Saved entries
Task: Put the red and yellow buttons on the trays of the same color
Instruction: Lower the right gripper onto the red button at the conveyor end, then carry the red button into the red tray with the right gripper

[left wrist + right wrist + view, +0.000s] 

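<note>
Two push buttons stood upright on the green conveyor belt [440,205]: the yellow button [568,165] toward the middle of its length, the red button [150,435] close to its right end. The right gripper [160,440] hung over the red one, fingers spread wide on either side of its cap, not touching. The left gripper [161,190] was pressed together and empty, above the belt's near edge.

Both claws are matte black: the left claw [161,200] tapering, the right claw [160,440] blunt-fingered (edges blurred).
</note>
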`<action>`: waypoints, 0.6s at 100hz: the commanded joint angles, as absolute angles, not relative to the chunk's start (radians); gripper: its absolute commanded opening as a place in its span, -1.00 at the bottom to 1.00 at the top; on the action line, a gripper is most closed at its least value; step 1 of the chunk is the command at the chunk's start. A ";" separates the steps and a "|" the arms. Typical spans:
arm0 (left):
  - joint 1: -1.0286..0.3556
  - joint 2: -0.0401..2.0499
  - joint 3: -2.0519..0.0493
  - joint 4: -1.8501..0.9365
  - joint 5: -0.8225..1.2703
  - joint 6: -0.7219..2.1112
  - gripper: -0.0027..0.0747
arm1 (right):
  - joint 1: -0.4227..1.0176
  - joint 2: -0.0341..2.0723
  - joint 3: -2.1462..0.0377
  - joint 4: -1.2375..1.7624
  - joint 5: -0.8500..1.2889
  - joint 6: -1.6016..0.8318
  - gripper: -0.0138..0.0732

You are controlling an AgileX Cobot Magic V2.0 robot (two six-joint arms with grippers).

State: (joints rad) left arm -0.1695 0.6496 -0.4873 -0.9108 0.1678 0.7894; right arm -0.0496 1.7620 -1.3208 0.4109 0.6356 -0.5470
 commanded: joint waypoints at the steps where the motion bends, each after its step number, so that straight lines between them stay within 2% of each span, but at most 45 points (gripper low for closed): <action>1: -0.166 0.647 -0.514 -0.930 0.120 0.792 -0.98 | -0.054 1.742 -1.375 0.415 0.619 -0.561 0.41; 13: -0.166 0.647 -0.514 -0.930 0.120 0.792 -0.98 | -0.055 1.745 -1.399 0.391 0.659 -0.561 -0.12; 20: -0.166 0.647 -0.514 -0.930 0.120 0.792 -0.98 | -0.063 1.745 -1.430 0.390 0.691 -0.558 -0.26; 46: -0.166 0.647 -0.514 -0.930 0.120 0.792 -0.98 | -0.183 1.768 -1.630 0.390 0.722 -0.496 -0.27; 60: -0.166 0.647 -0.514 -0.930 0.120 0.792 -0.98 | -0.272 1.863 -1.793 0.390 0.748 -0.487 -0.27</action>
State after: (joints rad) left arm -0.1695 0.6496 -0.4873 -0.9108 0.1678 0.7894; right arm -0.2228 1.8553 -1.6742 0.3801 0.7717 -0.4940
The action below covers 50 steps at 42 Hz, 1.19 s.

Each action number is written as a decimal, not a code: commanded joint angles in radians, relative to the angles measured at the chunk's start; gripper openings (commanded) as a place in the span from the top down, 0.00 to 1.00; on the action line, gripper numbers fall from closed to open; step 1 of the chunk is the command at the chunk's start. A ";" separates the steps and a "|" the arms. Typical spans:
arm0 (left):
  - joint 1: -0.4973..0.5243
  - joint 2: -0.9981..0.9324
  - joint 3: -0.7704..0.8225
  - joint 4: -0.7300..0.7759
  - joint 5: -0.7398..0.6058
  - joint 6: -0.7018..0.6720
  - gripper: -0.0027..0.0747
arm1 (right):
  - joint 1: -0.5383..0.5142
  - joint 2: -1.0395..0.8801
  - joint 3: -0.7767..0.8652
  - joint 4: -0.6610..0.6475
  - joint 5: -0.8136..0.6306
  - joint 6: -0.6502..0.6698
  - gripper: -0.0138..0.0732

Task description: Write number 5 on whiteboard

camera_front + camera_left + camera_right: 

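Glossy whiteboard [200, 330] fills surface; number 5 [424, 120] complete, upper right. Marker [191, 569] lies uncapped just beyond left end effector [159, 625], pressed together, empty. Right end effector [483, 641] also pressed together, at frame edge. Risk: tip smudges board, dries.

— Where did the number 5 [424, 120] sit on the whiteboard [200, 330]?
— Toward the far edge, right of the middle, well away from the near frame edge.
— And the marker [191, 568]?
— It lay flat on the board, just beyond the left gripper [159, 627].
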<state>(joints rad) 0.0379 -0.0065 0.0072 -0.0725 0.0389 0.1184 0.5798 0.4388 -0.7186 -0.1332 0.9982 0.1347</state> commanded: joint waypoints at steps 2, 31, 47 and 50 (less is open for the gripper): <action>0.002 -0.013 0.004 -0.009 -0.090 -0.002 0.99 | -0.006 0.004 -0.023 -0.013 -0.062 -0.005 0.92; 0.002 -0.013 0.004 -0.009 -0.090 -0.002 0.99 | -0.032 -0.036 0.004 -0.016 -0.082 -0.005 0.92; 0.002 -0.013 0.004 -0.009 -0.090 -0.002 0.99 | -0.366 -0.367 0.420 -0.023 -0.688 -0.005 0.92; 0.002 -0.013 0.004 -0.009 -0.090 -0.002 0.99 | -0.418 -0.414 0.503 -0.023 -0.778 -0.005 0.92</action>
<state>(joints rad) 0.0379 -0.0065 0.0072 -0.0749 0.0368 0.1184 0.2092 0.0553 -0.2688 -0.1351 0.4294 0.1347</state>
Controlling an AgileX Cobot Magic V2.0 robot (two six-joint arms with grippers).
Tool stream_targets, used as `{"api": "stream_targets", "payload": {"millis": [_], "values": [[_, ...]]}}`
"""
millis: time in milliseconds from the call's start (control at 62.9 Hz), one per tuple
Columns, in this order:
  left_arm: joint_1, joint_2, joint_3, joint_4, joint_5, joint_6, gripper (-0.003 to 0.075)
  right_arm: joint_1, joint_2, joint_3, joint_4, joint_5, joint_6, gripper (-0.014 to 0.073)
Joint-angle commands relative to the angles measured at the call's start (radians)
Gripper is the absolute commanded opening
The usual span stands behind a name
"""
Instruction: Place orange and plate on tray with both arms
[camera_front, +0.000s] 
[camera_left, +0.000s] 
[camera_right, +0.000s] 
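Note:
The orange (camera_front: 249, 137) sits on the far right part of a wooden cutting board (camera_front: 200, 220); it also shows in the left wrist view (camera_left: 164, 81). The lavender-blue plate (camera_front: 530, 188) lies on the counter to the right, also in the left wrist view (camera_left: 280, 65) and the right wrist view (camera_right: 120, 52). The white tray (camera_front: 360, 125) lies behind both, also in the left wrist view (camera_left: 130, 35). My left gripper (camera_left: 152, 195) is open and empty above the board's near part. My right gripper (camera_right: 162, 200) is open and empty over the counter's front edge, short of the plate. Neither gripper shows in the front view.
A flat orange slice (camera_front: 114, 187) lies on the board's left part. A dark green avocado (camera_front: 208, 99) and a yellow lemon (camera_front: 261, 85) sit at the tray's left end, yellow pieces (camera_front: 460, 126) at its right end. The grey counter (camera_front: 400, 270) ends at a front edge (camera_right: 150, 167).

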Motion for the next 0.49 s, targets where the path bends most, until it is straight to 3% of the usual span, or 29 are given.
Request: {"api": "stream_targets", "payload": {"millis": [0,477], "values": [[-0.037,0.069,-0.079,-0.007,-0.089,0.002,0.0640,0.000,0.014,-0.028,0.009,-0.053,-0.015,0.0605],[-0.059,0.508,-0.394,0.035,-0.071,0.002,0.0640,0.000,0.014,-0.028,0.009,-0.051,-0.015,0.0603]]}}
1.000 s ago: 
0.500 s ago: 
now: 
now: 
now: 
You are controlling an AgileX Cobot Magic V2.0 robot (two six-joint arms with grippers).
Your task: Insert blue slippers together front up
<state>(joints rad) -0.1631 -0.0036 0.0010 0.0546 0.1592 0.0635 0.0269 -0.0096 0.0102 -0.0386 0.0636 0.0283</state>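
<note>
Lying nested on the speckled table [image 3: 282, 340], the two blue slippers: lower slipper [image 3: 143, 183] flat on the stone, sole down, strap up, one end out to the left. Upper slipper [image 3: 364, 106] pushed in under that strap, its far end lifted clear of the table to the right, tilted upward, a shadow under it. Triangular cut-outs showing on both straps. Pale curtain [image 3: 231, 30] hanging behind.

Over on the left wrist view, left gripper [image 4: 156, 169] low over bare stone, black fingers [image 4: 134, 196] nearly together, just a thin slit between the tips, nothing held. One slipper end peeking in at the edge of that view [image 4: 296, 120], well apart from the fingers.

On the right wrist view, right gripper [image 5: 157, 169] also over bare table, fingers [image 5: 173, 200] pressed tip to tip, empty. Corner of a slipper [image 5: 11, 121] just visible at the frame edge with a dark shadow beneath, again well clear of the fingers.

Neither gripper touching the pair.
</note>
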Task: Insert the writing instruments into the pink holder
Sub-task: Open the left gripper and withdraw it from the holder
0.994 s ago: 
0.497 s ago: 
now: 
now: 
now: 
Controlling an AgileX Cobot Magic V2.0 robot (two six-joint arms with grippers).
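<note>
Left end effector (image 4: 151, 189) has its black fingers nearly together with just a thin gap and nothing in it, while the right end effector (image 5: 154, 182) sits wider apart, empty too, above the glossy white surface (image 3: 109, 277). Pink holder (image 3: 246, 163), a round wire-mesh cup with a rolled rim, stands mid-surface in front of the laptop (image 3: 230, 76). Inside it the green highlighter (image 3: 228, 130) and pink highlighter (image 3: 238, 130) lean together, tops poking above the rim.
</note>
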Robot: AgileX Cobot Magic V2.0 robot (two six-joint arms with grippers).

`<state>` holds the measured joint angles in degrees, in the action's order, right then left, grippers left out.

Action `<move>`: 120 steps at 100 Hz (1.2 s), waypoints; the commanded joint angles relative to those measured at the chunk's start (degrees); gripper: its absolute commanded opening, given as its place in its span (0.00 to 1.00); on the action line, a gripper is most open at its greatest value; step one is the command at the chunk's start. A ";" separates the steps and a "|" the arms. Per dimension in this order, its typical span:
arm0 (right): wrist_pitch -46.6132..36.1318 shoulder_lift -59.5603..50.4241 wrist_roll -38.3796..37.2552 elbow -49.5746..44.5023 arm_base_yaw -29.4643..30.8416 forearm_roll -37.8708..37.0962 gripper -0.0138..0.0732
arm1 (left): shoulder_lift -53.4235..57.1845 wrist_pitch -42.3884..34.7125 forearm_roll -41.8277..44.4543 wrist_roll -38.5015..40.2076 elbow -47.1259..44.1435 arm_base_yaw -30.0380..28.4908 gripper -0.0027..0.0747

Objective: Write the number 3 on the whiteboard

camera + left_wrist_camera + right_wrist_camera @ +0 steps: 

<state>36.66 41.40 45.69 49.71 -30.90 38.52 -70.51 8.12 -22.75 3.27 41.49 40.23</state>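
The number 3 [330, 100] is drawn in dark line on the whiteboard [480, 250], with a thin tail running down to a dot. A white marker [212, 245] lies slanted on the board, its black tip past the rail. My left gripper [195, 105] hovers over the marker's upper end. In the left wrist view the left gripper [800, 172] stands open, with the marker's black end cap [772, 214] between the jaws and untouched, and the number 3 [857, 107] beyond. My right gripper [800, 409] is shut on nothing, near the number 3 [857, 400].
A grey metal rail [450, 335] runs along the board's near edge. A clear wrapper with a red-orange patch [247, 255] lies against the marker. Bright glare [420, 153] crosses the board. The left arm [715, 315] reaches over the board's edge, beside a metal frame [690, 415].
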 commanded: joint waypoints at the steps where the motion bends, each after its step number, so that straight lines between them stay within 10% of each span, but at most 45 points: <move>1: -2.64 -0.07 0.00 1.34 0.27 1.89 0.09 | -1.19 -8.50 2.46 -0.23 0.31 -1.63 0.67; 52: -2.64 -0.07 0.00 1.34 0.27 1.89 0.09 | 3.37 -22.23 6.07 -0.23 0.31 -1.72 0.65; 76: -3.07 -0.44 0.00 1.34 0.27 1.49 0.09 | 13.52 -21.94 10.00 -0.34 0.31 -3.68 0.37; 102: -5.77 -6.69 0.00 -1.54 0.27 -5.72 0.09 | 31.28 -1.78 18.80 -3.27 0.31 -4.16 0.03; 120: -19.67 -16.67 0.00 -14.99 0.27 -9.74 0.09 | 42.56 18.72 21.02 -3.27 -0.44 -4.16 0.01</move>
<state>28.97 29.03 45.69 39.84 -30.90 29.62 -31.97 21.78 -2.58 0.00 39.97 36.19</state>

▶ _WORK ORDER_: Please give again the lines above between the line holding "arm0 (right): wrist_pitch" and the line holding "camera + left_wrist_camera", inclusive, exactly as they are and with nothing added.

▶ _TASK RESPONSE_:
arm0 (right): wrist_pitch -46.6132..36.1318 shoulder_lift -59.5603..50.4241 wrist_roll -38.3796..37.2552 elbow -49.5746..44.5023 arm_base_yaw -29.4643..30.8416 forearm_roll -37.8708..37.0962 gripper -0.0138..0.0732
arm1 (left): shoulder_lift -53.4235..57.1845 wrist_pitch -42.3884..34.7125 forearm_roll -41.8277..44.4543 wrist_roll -38.5015..40.2076 elbow -47.1259..44.1435 arm_base_yaw -30.0380..28.4908 gripper -0.0027..0.0747

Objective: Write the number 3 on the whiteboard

camera + left_wrist_camera + right_wrist_camera @ +0 steps: 

The answer has been given in its entirety.